EXERCISE PROMPT:
All of the data below should be copied exactly as it stands.

MATERIAL FOR THIS TASK:
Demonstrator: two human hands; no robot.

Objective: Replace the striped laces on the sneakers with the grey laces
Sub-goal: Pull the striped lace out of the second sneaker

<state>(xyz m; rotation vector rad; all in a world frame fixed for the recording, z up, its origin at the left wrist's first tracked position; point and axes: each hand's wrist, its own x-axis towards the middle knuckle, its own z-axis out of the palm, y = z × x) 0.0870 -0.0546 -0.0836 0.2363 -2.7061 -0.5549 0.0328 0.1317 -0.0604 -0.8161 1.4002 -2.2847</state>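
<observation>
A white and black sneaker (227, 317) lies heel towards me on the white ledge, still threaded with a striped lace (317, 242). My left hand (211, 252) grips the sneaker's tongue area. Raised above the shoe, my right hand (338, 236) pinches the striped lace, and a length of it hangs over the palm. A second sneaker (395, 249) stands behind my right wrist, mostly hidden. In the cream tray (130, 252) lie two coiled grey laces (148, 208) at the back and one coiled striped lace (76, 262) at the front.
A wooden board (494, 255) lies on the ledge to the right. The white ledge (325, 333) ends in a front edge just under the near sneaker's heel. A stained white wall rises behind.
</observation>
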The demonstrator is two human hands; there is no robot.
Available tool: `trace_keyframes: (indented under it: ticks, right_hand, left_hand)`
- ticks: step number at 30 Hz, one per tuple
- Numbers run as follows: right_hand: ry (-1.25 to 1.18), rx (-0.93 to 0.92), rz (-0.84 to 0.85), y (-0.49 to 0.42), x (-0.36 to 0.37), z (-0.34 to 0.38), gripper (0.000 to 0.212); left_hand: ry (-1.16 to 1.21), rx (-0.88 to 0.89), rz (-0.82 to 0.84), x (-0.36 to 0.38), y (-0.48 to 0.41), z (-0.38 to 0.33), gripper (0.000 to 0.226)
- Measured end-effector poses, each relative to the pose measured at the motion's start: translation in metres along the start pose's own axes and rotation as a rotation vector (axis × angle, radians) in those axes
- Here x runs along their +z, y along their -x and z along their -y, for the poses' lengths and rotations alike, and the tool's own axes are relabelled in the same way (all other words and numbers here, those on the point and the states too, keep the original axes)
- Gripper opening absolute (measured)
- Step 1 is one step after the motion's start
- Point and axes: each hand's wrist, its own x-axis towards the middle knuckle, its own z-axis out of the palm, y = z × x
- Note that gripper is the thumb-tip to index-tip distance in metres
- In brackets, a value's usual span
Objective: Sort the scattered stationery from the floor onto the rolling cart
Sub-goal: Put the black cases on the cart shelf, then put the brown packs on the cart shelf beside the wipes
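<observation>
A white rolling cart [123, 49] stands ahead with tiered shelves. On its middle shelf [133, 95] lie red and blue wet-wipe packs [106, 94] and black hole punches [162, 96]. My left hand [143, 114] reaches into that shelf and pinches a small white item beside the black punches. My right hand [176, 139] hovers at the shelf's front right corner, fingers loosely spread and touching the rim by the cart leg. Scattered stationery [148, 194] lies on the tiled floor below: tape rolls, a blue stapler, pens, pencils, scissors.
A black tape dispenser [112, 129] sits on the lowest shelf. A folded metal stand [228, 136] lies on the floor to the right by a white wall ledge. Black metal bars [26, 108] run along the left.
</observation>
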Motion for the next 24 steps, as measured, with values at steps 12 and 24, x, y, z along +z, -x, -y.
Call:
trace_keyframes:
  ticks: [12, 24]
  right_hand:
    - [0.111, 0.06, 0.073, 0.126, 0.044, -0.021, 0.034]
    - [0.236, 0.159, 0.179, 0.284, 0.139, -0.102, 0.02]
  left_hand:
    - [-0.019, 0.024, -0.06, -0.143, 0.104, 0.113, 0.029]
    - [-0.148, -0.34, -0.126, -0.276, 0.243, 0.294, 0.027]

RESULT OF THIS TASK:
Demonstrator: two human hands; no robot.

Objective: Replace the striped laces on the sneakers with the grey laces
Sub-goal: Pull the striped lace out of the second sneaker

<state>(xyz m; rotation vector rad; all in a world frame fixed for the recording, z up, its origin at the left wrist's first tracked position; point and axes: each hand's wrist, its own x-axis towards the middle knuckle, its own z-axis out of the palm, y = z × x) 0.0870 -0.0546 -0.0836 0.2363 -2.7061 -0.5549 0.0328 0.1317 -0.0604 -0.8161 1.4002 -2.2847</state>
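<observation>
A white and black sneaker (227, 317) lies heel towards me on the white ledge, still threaded with a striped lace (317, 242). My left hand (211, 252) grips the sneaker's tongue area. Raised above the shoe, my right hand (338, 236) pinches the striped lace, and a length of it hangs over the palm. A second sneaker (395, 249) stands behind my right wrist, mostly hidden. In the cream tray (130, 252) lie two coiled grey laces (148, 208) at the back and one coiled striped lace (76, 262) at the front.
A wooden board (494, 255) lies on the ledge to the right. The white ledge (325, 333) ends in a front edge just under the near sneaker's heel. A stained white wall rises behind.
</observation>
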The demonstrator is two human hands; there is no robot.
Available tool: `trace_keyframes: (indented under it: ticks, right_hand, left_hand)`
- ticks: step number at 30 Hz, one per tuple
- Numbers run as follows: right_hand: ry (-1.25 to 1.18), rx (-0.93 to 0.92), rz (-0.84 to 0.85), y (-0.49 to 0.42), x (-0.36 to 0.37), z (-0.34 to 0.38), gripper (0.000 to 0.212); left_hand: ry (-1.16 to 1.21), rx (-0.88 to 0.89), rz (-0.82 to 0.84), x (-0.36 to 0.38), y (-0.48 to 0.41), z (-0.38 to 0.33), gripper (0.000 to 0.226)
- Measured end-effector poses, each relative to the pose measured at the motion's start: translation in metres along the start pose's own axes and rotation as a rotation vector (axis × angle, radians) in those axes
- Here x runs along their +z, y along their -x and z along their -y, for the poses' lengths and rotations alike, and the tool's own axes are relabelled in the same way (all other words and numbers here, those on the point and the states too, keep the original axes)
- Gripper opening absolute (measured)
- Step 1 is one step after the motion's start
- Point and axes: each hand's wrist, its own x-axis towards the middle knuckle, its own z-axis out of the palm, y = z × x
- Note that gripper is the thumb-tip to index-tip distance in metres
- In brackets, a value's usual span
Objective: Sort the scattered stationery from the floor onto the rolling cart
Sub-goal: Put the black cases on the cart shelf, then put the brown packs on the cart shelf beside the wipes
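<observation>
A white rolling cart [123, 49] stands ahead with tiered shelves. On its middle shelf [133, 95] lie red and blue wet-wipe packs [106, 94] and black hole punches [162, 96]. My left hand [143, 114] reaches into that shelf and pinches a small white item beside the black punches. My right hand [176, 139] hovers at the shelf's front right corner, fingers loosely spread and touching the rim by the cart leg. Scattered stationery [148, 194] lies on the tiled floor below: tape rolls, a blue stapler, pens, pencils, scissors.
A black tape dispenser [112, 129] sits on the lowest shelf. A folded metal stand [228, 136] lies on the floor to the right by a white wall ledge. Black metal bars [26, 108] run along the left.
</observation>
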Motion for the next 24 steps, as measured, with values at steps 12 and 24, x, y, z along +z, -x, -y.
Call:
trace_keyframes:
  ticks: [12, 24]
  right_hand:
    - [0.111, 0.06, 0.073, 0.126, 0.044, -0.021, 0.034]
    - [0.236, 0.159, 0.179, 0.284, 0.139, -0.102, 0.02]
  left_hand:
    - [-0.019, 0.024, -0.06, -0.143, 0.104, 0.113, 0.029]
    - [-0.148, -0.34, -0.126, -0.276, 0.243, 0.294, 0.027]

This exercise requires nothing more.